_WHAT THE TASK ASKS_
Every record below is to be retyped exactly.

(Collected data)
____________

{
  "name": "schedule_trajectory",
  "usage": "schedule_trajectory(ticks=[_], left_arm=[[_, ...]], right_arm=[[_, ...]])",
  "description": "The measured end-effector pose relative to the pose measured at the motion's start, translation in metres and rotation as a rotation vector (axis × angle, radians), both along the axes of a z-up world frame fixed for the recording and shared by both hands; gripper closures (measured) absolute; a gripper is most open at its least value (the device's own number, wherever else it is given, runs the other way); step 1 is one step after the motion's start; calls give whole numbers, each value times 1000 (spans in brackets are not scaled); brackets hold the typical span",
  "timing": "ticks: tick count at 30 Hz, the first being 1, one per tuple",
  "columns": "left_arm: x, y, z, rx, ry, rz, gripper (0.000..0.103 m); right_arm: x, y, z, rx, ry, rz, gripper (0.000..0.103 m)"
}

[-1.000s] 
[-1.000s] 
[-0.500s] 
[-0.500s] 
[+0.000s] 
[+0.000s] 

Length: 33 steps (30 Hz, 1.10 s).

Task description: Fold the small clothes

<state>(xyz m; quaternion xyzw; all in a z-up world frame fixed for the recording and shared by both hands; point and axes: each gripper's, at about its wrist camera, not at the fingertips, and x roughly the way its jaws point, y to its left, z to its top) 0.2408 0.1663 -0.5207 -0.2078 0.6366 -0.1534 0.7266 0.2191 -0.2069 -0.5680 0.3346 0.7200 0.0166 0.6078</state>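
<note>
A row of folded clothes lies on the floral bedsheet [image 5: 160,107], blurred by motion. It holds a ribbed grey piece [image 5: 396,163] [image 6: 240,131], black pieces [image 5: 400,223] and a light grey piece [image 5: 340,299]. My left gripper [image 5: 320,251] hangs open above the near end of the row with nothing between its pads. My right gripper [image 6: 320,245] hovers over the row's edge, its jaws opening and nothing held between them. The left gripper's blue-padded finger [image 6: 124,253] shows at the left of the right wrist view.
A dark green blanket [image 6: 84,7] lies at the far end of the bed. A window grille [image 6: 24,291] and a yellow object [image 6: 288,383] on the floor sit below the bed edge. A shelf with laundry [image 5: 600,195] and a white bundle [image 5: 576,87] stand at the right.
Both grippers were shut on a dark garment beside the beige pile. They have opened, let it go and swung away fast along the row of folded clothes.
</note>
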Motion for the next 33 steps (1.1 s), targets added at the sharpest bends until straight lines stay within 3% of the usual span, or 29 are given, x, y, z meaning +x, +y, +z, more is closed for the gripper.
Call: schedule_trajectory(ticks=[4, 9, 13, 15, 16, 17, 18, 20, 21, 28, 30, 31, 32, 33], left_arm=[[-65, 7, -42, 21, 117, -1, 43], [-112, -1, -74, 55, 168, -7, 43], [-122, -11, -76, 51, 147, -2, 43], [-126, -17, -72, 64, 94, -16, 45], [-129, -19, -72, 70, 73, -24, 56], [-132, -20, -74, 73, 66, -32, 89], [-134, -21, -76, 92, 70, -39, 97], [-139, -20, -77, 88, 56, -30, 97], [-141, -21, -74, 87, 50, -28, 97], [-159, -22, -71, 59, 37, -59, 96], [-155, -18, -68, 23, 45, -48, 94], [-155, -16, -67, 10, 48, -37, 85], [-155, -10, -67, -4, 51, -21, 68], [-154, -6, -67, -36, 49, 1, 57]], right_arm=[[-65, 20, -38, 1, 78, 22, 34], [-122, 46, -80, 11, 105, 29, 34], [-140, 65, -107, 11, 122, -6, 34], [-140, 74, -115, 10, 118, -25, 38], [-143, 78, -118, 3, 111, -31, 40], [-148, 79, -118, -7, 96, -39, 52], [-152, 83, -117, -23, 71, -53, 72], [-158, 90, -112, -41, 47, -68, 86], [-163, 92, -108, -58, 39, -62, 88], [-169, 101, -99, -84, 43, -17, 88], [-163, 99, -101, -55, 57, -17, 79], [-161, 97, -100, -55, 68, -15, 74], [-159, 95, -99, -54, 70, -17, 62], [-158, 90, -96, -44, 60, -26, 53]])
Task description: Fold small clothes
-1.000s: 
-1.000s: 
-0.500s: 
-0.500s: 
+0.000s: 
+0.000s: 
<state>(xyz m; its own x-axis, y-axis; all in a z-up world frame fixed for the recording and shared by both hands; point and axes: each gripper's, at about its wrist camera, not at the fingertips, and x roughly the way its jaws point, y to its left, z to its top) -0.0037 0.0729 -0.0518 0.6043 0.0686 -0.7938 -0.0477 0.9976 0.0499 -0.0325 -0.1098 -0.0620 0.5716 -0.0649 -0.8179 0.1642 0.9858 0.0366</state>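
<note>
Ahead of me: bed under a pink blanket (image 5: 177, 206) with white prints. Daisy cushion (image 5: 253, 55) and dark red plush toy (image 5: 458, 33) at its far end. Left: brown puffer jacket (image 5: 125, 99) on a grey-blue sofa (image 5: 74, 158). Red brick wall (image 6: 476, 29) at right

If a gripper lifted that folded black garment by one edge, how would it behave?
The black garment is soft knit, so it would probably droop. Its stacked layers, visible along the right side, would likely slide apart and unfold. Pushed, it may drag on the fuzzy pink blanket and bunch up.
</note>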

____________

_RESPONSE_
{
  "name": "schedule_trajectory",
  "usage": "schedule_trajectory(ticks=[_], left_arm=[[_, ...]], right_arm=[[_, ...]])",
  "description": "The measured end-effector pose relative to the pose measured at the motion's start, translation in metres and rotation as a rotation vector (axis × angle, radians), both along the axes of a z-up world frame fixed for the recording and shared by both hands; gripper closures (measured) absolute; a gripper is most open at its least value (the device's own number, wherever else it is given, runs the other way); step 1 is one step after the motion's start; calls give whole numbers, each value times 1000 (spans in brackets are not scaled); brackets hold the typical span",
  "timing": "ticks: tick count at 30 Hz, the first being 1, one per tuple",
  "columns": "left_arm: x, y, z, rx, ry, rz, gripper (0.000..0.103 m); right_arm: x, y, z, rx, ry, rz, gripper (0.000..0.103 m)"
}

[-1.000s] 
[-1.000s] 
[-0.500s] 
[-0.500s] 
[+0.000s] 
[+0.000s] 

Length: 33 steps (30 Hz, 1.10 s).

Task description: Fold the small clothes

<state>(xyz m; quaternion xyzw; all in a z-up world frame fixed for the recording and shared by both hands; point and axes: each gripper's, at about its wrist camera, not at the fingertips, and x roughly the way its jaws point, y to its left, z to its top) 0.2408 0.1663 -0.5207 -0.2078 0.6366 -0.1534 0.7266 0.2191 -0.2069 -0.5680 0.3346 0.7200 0.0166 0.6078</state>
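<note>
A row of folded clothes lies on the floral bedsheet [image 5: 160,107], blurred by motion. It holds a ribbed grey piece [image 5: 396,163] [image 6: 240,131], black pieces [image 5: 400,223] and a light grey piece [image 5: 340,299]. My left gripper [image 5: 320,251] hangs open above the near end of the row with nothing between its pads. My right gripper [image 6: 320,245] hovers over the row's edge, its jaws opening and nothing held between them. The left gripper's blue-padded finger [image 6: 124,253] shows at the left of the right wrist view.
A dark green blanket [image 6: 84,7] lies at the far end of the bed. A window grille [image 6: 24,291] and a yellow object [image 6: 288,383] on the floor sit below the bed edge. A shelf with laundry [image 5: 600,195] and a white bundle [image 5: 576,87] stand at the right.
Both grippers were shut on a dark garment beside the beige pile. They have opened, let it go and swung away fast along the row of folded clothes.
</note>
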Motion for the next 33 steps (1.1 s), targets added at the sharpest bends until straight lines stay within 3% of the usual span, or 29 are given, x, y, z meaning +x, +y, +z, more is closed for the gripper.
Call: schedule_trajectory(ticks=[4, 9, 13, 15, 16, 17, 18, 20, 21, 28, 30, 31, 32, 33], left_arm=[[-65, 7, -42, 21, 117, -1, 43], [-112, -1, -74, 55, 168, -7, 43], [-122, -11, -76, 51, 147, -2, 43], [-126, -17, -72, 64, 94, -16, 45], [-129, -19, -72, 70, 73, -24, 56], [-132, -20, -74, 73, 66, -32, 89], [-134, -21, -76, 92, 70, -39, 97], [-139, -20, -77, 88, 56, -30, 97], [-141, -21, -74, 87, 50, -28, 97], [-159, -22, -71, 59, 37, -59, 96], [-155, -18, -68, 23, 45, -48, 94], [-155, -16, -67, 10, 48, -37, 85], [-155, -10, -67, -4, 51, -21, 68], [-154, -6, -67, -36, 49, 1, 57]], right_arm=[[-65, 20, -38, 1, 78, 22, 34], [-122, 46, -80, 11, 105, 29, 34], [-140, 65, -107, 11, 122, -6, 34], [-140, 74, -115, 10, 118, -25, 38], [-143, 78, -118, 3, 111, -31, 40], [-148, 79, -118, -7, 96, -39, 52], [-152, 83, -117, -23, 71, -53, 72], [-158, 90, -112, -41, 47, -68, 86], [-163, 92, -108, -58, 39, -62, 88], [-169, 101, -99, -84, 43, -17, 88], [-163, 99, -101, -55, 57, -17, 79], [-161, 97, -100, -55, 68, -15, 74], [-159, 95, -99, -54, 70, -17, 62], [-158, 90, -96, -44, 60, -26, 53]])
Task description: Fold small clothes
-1.000s: 
-1.000s: 
-0.500s: 
-0.500s: 
+0.000s: 
+0.000s: 
<state>(xyz m; its own x-axis, y-axis; all in a z-up world frame fixed for the recording and shared by both hands; point and axes: each gripper's, at about its wrist camera, not at the fingertips, and x roughly the way its jaws point, y to its left, z to its top) -0.0037 0.0729 -0.0518 0.6043 0.0686 -0.7938 -0.0477 0.9976 0.0499 -0.0325 -0.1098 -0.0620 0.5716 -0.0649 -0.8179 0.1642 0.9858 0.0366</state>
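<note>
Ahead of me: bed under a pink blanket (image 5: 177, 206) with white prints. Daisy cushion (image 5: 253, 55) and dark red plush toy (image 5: 458, 33) at its far end. Left: brown puffer jacket (image 5: 125, 99) on a grey-blue sofa (image 5: 74, 158). Red brick wall (image 6: 476, 29) at right

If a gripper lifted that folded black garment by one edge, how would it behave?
The black garment is soft knit, so it would probably droop. Its stacked layers, visible along the right side, would likely slide apart and unfold. Pushed, it may drag on the fuzzy pink blanket and bunch up.
</note>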

The work on the exercise is done.